We enjoy pretty-much-guaranteed incomes whether we work or not, very minimal starvation due to various food assistance programs and most folks can easily get at least emergency medical care.

Compare these modern conditions with those of our ancestors, who left the crowded and oppressive conditions of their native countries and migrated to the “new world” in hope of bettering their futures and those of their children.

After facing a long and dangerous ocean crossing they were landed in an unfamiliar country, sometimes not even knowing the language, and often facing several years of bonded labor to which they had pledged themselves in order to pay for their ocean passage.

Go West

Before many years, some of these individuals, possibly more independent or adventurous than his neighbors, left those by now familiar surroundings on the eastern seaboard and “went west;” my own Scots-Irish great-great-great-grandfather, Robert Moore, was one of these.

He came from Ireland in 1788 and settled in Westmoreland County east of Pittsburgh, which had been established not many years earlier and at that time was considered the frontier because it was west of the Allegheny Mountains.

In 1800, the family moved even farther west to Beaver County near the Ohio-Pennsylvania state line, although Ohio wasn’t even yet a state.

In 1834, my great-great-grandfather, also named Robert, bought a nearby 160-acre farm, the same one on which I grew up.

Most of the rugged individualists who cleared the wilderness frontier did it with an ax, a hoe and a bag of seed, with their rifle close by.

Log home upgrade

I don’t know what the condition of our farm was when Robert Moore bought it, but I do know that the family lived in a log house until the farmhouse my own family lived in was built in 1850 by my great-grandfather Samuel Andrews Moore.

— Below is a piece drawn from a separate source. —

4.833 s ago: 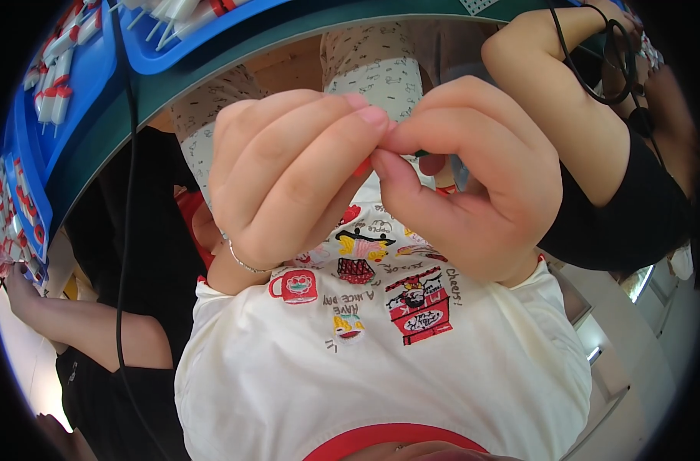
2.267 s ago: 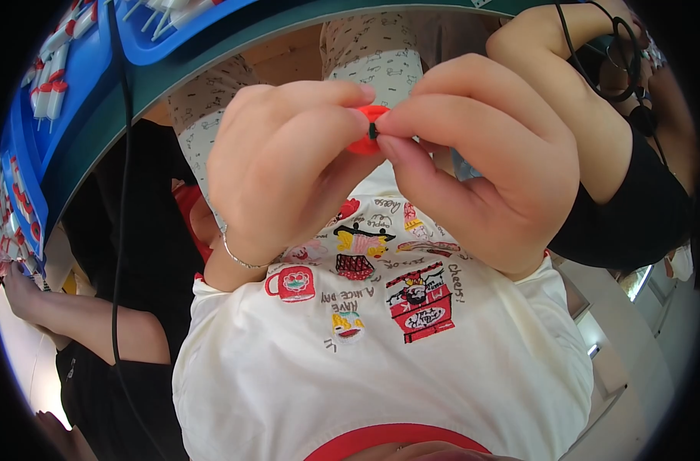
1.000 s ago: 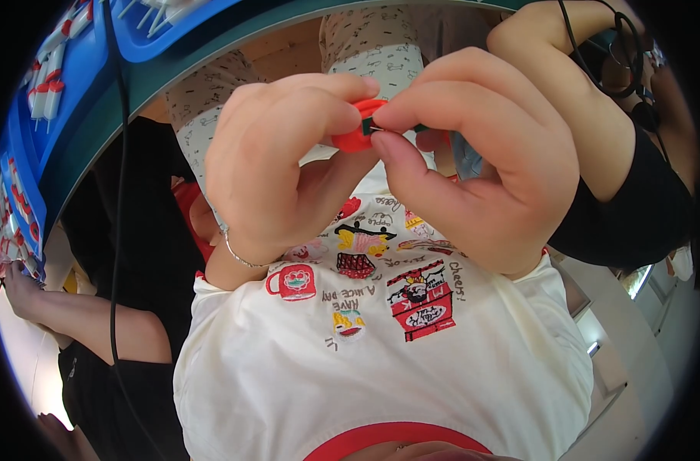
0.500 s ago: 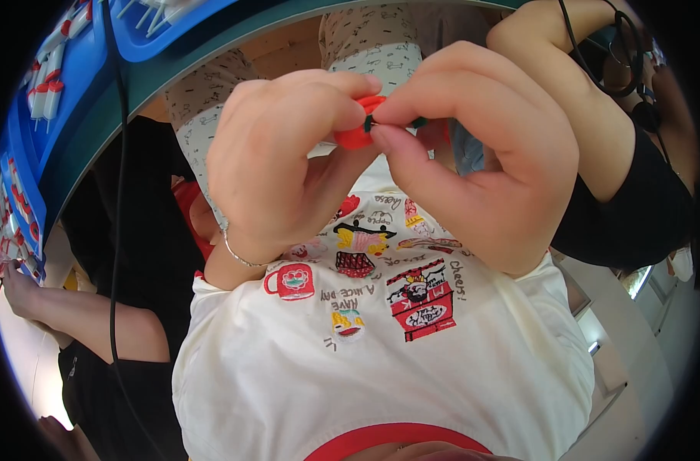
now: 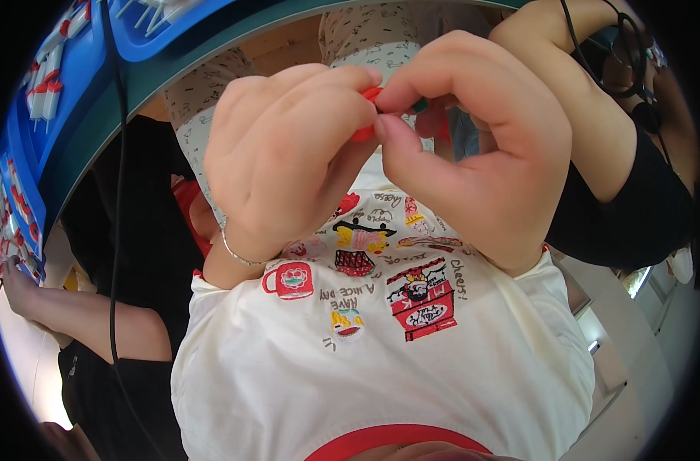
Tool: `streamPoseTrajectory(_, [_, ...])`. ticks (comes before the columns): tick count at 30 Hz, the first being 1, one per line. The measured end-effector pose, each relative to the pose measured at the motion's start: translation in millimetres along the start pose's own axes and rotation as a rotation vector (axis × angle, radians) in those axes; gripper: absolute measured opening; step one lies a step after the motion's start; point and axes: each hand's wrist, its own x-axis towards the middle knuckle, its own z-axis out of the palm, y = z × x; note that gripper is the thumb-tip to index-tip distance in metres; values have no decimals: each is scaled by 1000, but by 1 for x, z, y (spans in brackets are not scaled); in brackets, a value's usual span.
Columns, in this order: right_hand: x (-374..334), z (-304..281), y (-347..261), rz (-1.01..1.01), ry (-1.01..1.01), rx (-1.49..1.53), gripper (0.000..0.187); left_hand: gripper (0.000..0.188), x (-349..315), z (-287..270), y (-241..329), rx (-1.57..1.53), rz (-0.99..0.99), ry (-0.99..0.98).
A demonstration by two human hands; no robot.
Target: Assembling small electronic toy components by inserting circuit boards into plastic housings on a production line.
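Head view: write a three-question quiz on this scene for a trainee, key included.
1. True or false: a thin bracelet circles the wrist of the left hand.
2. Multiple choice: which colour shows on the small piece where the left hand and the right hand meet?
A) yellow
B) red
C) blue
3. Fill in the colour: at the upper left, white-and-red pieces lie in a ____ tray.

Key: 1. True. 2. B. 3. Blue.
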Motion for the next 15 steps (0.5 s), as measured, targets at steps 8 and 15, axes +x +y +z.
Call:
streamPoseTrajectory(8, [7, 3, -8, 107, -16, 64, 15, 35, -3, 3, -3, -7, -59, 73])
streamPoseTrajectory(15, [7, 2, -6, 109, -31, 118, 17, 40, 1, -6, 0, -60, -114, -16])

Trees were chopped down and cut and notched into logs for the walls of a crude house, or were split into puncheons for the floors and to make furniture, Shingles were split and the house roofed, and a fireplace and chimney was constructed from sticks and clay mud.

Many of these log huts, due to the urgent need to get a crop in the ground, had bark covered roofs and packed earth floors upon which an ambitious housewife might scratch a decorative pattern with a sharp stick. Split wood floors and shingled roofs had to wait until the husband had free time.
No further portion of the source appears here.